Jalapeño : la puce IA d’OpenAI et Broadcom qui vise les GPU de Nvidia
📊 Analysis12 min readJune 27, 2026

Jalapeño : la puce IA d’OpenAI et Broadcom qui vise les GPU de Nvidia

Jalapeño, la puce IA d’OpenAI et Broadcom pour l’inférence LLM : effets sur les coûts, la dépendance à Nvidia et l’objectif de 25 % de part du marché du calcul IA.

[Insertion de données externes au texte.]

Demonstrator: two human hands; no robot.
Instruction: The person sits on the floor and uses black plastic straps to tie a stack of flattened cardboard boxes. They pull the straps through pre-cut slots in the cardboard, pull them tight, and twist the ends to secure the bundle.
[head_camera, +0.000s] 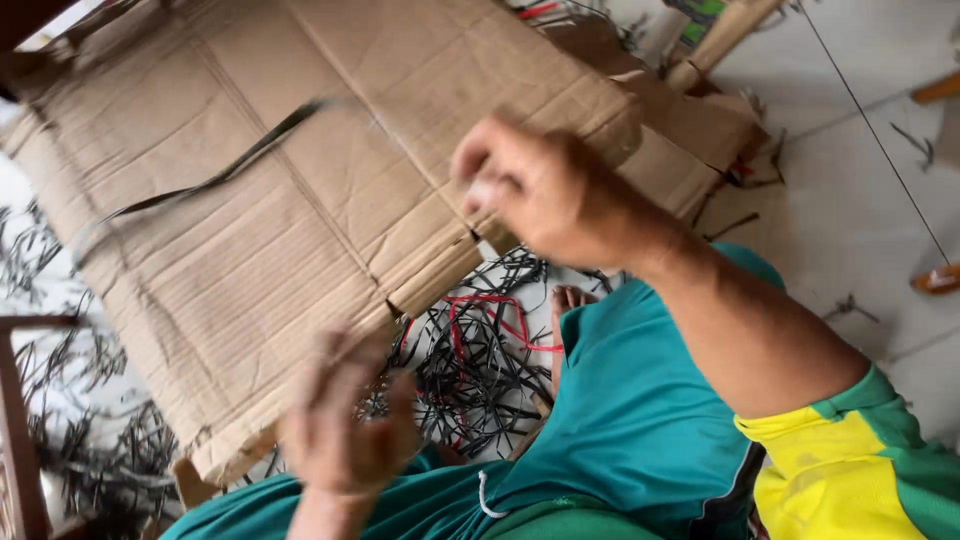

Le partenariat OpenAI–Broadcom pour concevoir Jalapeño, une puce d’inférence IA sur mesure, est l’un des signaux les plus clairs que la bataille du calcul IA ne se jouera plus uniquement sur les GPU Nvidia. Jalapeño n’est pas un gadget de labo : c’est la première brique d’une plateforme de calcul multi-générations, conçue pour être déployée à l’échelle du gigawatt dans les datacenters de Microsoft et d’autres partenaires.

Concrètement, OpenAI cherche à faire deux choses avec Jalapeño : réduire le coût de l’inférence de ses LLM (ChatGPT, assistants codants, modèles multimodaux) et reprendre la main sur une partie de sa stack matérielle pour ne plus dépendre uniquement des GPU Nvidia et des TPU de Google. Le pari est clair : des ASIC IA sur mesure capables de prendre jusqu’à 25 % du marché du calcul IA d’ici quelques années, selon une analyse de Morningstar.

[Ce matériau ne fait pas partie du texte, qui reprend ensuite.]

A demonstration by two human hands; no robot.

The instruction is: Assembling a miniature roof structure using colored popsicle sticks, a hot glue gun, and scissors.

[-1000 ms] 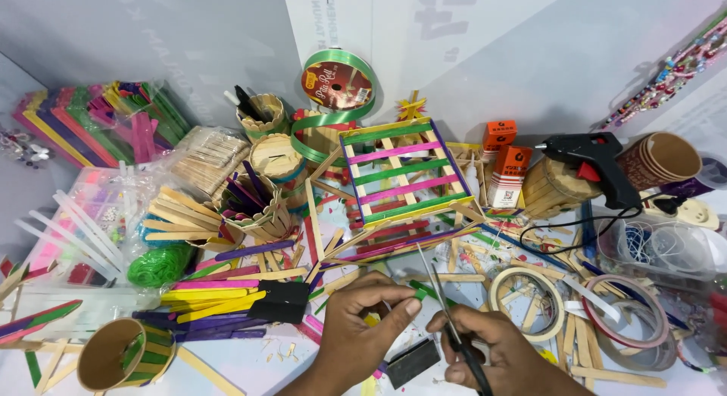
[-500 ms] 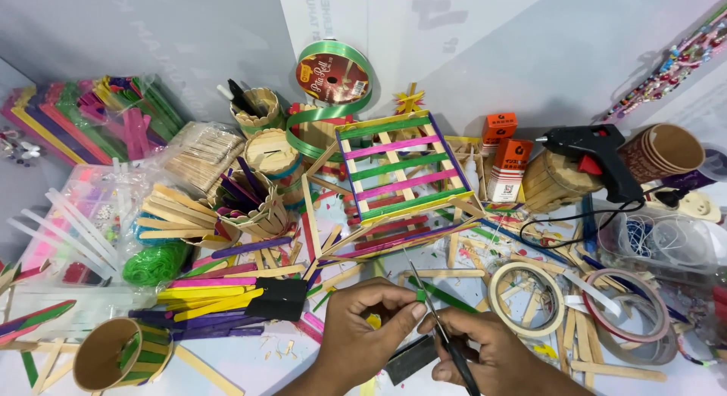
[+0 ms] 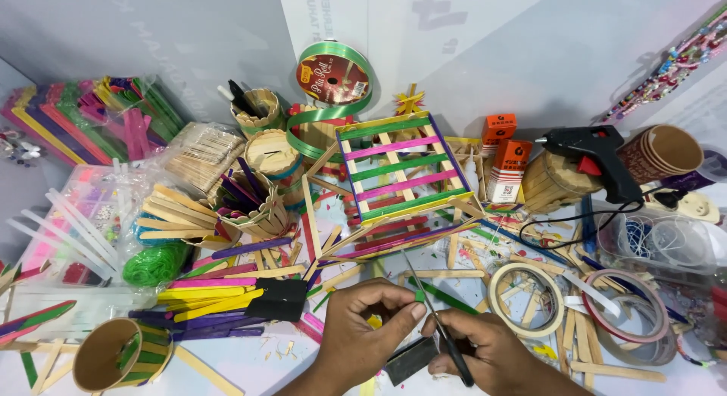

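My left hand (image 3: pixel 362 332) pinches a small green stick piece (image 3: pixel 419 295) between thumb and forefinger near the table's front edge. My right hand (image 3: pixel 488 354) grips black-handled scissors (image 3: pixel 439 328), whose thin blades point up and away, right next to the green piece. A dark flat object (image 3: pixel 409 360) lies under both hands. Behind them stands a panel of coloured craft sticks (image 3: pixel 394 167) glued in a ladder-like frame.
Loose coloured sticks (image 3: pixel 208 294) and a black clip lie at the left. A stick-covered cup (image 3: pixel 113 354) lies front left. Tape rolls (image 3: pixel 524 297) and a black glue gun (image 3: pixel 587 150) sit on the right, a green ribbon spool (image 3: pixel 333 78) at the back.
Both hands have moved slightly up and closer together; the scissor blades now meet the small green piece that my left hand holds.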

Jalapeño : ce que l’on sait vraiment de la puce IA d’OpenAI

Jalapeño est la première puce d’inférence sur mesure conçue par OpenAI et fabriquée par Broadcom, pensée spécifiquement pour servir les grands modèles de langage.

Les éléments factuels aujourd’hui publics sont les suivants :

  • Jalapeño est un ASIC d’inférence (un “Intelligence Processor”) optimisé pour exécuter des LLM, pas pour les entraîner.
  • OpenAI a annoncé Jalapeño officiellement le 24 juin 2026, avec Broadcom comme partenaire industriel.
  • La puce a été conçue par OpenAI, fabriquée par Broadcom, et l’industrialisation système est assurée par Celestica.
  • Le projet revendique un cycle de neuf mois entre la conception initiale et le tape-out de fabrication, présenté comme l’un des plus rapides pour un ASIC haute performance.
  • Le déploiement est annoncé pour fin 2026, avec des capacités de calcul à l’échelle du gigawatt grâce à Microsoft et d’autres partenaires cloud.

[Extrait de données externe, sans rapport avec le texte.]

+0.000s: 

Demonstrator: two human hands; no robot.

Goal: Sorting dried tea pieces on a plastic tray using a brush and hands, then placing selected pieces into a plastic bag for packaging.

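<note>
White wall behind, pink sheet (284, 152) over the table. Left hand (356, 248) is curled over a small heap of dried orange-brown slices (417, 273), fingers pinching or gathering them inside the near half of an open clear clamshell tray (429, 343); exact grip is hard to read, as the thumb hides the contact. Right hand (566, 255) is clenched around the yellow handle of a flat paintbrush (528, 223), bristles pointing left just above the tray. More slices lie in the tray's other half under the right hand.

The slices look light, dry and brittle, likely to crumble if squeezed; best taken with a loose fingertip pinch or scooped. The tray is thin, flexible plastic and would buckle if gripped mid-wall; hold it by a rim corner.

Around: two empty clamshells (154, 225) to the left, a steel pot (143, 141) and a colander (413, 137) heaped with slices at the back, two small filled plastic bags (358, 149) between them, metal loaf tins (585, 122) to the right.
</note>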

Les ingénieurs d’OpenAI expliquent que Jalapeño cible une tâche précise : l’inférence LLM, c’est-à-dire la phase où le modèle pré-entraîné répond aux requêtes des utilisateurs (chatbots, assistants codants, agents, etc.). Hock Tan, CEO de Broadcom, affirme que la puce est « aussi performante » que les GPU Nvidia Blackwell ou les TPU de Google en termes de capacité d’inférence.

Jalapeño est présentée comme un accélérateur conçu pour fonctionner rapidement et efficacement avec les grands modèles de langage, avec une performance par watt substantiellement supérieure à l’état de l’art, selon les premiers tests internes.

OpenAI insiste sur deux aspects :

  • l’optimisation fine pour ses propres modèles (chatbots temps réel, modèles de code, assistants multimodaux) ;
  • le coût d’exploitation réduit pour les charges d’inférence les plus fréquentes, notamment les modèles de code en temps réel.

À ce stade, aucun chiffre public précis de performance (TOPS, FLOPS, latence, perf/watt) n’a été publié, un rapport technique étant annoncé dans les mois suivant la présentation. Les informations chiffrées détaillées sur les benchmarks restent donc internes à OpenAI et Broadcom.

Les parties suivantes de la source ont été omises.